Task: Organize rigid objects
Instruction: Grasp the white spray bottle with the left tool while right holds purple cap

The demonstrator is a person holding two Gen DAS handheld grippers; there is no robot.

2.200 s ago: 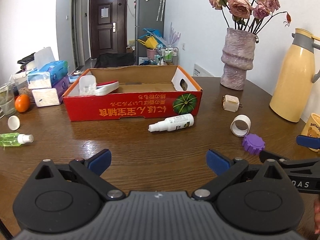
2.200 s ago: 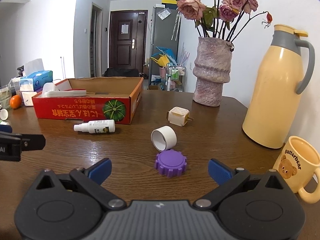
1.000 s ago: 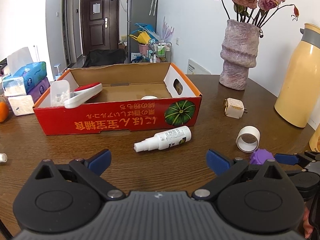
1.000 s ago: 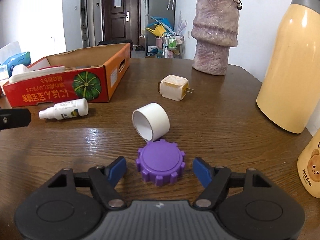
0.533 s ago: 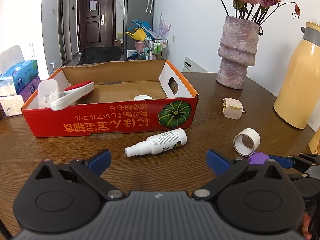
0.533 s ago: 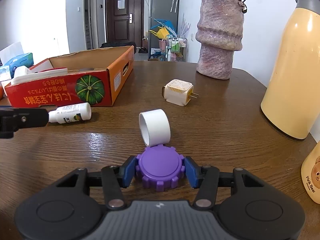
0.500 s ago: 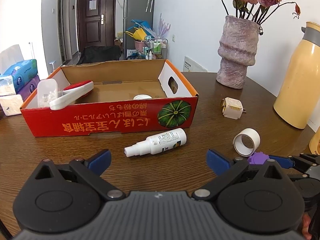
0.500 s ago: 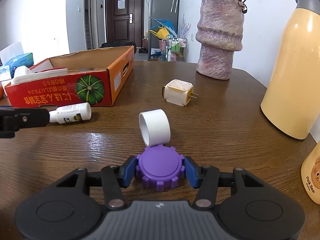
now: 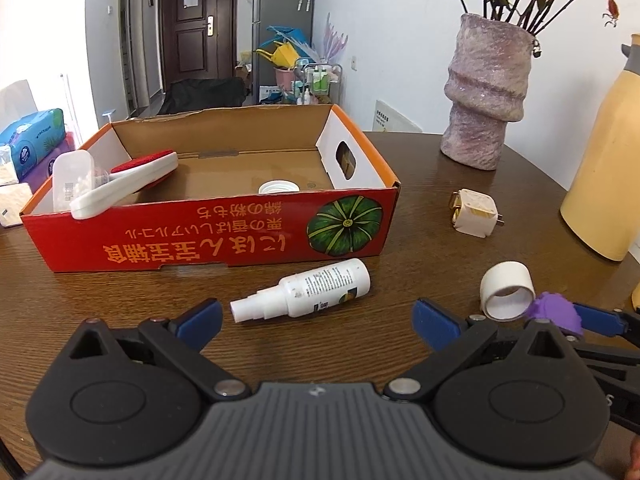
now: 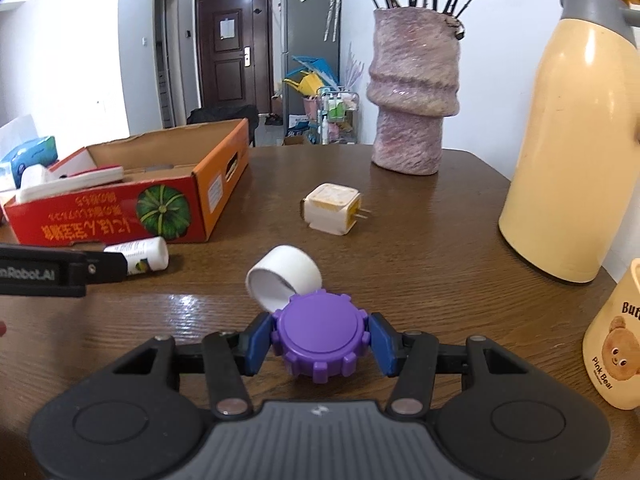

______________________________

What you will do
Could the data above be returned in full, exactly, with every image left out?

Expected answer
Task: Organize rigid objects
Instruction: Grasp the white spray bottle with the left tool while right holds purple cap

The demonstrator is a person holding two Gen DAS handheld grippers; there is no robot.

2.200 s ago: 
2.200 s ago: 
1.000 s ago: 
1.000 s ago: 
0.533 s ago: 
0.533 s ago: 
0.500 s ago: 
0.500 s ago: 
now: 
now: 

The exercise is finished.